Later that night, though, you posted an entry catchlined ‘fat, ugly and shitter than winehouse’, and the whole freakin’ blogosphere wept with you. Here’s what you — the totally talented singer and lyricist, who has just designed and released her own range for New Look, who is gobby and curvy and cheeky, and an inspiration to all our daughters, not just mine — said on your MySpace page (PS, I’ve kept your special spellings and punctuation intact): ‘fat, ugly and shitter than winehouse, that is all i am, im on my own in america again. I used to pride myself on being strong minded and not being some stupid girl obsessed with the way I look. I felt like it didnt matter if I was a bit chubby cause, im not a model, I’m a singer. Im afraid I am not strong and have fallen victim to the evil machine. I write to you in a sea of tears from my hotel bed in Seattle, I have spent the past hour researching gastric bypass surgery, and laser lipo suction.’ There were 1,782 replies to this post, of which this one — from Yaz X — is pretty representative. ‘When i was a little girl some other girls in school told me that I was nothing. I ran home crying to my grandmother. My grandmother said, “You tell them to F**k off!” Then think to yourself, “kiss my entire a$$”.’ Then there are loads like this one from Nikki: ‘Lily you are my inspiration, don’t fall on the skinny Paris Hilton wannabe bandwagon. You are what makes us normal girls actually feel normal.’ Well, I think Yaz X and Nikki sum things up, and I can’t really add to their wise words, so I will just finish up by saying, look, Lily. I know (because I’ve just spent two weeks touring the US too, seven cities in two weeks, but only as an author and not as an international chart-topping pocket Venus superstar) how hard it is being on your own in a hotel room in the US.

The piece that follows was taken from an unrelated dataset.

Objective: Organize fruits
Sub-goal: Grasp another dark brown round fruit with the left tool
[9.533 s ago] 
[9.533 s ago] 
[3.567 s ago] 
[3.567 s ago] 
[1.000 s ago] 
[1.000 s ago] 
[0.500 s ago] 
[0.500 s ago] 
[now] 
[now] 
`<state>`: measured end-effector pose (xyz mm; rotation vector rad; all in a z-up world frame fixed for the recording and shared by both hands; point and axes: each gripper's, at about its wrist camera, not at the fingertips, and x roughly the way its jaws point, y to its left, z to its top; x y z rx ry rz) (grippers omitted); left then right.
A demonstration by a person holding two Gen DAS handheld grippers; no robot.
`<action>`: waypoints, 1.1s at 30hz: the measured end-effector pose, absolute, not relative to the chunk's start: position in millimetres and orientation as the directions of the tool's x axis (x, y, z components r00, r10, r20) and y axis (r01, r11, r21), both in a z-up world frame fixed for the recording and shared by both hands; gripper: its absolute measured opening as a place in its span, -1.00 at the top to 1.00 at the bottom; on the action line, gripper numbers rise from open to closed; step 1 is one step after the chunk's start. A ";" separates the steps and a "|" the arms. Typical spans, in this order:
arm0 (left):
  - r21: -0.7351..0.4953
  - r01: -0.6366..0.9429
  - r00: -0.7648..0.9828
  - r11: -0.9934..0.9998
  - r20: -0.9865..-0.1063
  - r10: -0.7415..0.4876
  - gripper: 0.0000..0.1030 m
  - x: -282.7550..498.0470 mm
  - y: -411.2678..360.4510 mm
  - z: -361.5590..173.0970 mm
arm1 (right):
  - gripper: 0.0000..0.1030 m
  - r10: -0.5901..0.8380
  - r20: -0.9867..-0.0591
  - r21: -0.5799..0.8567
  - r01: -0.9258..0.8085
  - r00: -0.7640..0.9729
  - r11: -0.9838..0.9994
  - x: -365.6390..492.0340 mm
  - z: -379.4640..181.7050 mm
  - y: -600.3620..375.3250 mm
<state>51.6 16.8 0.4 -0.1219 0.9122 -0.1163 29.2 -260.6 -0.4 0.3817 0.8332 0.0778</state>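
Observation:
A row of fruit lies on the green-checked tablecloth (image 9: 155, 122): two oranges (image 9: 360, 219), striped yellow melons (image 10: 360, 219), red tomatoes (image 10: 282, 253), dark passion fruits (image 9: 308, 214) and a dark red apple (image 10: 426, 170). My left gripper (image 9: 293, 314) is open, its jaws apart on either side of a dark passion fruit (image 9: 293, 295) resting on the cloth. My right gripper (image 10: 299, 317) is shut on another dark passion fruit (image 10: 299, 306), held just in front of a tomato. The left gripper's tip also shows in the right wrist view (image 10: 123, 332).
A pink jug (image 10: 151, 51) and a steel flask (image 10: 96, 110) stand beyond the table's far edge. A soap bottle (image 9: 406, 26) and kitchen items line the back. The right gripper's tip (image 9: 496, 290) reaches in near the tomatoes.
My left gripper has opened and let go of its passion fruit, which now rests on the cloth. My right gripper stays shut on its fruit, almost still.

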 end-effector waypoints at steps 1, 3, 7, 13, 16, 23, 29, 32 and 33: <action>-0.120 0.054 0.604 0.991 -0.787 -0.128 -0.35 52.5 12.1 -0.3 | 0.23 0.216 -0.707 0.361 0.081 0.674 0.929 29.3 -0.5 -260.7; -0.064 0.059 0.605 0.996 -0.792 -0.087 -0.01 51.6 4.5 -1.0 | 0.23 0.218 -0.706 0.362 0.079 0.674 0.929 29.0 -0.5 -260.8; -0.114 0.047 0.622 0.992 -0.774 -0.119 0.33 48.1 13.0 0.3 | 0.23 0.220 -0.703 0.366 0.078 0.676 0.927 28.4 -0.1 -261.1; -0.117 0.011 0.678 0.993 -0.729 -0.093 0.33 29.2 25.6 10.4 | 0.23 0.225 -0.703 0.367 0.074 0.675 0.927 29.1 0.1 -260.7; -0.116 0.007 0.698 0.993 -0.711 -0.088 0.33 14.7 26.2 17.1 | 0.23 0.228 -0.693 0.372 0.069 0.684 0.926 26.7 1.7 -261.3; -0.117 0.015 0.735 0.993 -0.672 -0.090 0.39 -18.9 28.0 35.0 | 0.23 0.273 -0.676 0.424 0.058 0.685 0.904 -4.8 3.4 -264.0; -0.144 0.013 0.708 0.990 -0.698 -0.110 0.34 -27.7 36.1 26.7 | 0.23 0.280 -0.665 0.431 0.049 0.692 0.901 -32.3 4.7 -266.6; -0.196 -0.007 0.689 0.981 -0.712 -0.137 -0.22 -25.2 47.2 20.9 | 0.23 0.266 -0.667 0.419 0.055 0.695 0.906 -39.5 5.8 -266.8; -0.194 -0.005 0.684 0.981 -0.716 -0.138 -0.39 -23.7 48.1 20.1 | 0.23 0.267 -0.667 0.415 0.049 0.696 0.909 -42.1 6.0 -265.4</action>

The TV is sh*t, the movies on pay-perview in the room seem to feature nothing but The Pursuit of Happyness, with Will Smith, on a loop, you can’t open the windows (because if you did, you would throw yourself out, according to my bellboy), the showers suck, and there’s only so much chicken Caesar salad one can eat off room service without almost dying from stomach cramps.
So believe me, Lily, I had my minibar moments too, when my only friend seemed to be the $9 jar of roasted cashews, the chilled bottles of Bud, and the mystifying new addition to the shelves offered to those in search of ‘interfacing’ with new ‘business partners’ (I’m talking ’bout the Intimacy Pack).
I can totally understand why you, like me, might have consumed the contents of the mini-bar for supper instead of venturing forth to Spago (actually, you were in Seattle, so let’s make that Starbucks) with one of your label’s duty nannies.
I seem to remember doing that a few times too, and then feeling hungry in San Francisco and then delighted to discover that my hotel (the Japanese run Nikko) had round-the-clock room-service sushi, which was great.
So, to finish this letter, here’s what I think. Don’t go changing. We all love you exactly as you are, and we urge you to rage, rage against what you call the ‘evil machine’ of Hollywood studios, record labels, and the unwomanly, inhuman female body image promoted for lesser stars than you, with not an iota of your talent, by the double zero stylists.
All I would say is, though — don’t share your pain and fears with the whole wide world on the web after you’ve been on your own in a hotel room for too long, cos everyone will think you’ve been drunk-blogging when of course you haven’t.
Love you!
A Fan, London W11 (or should I say LDN!!)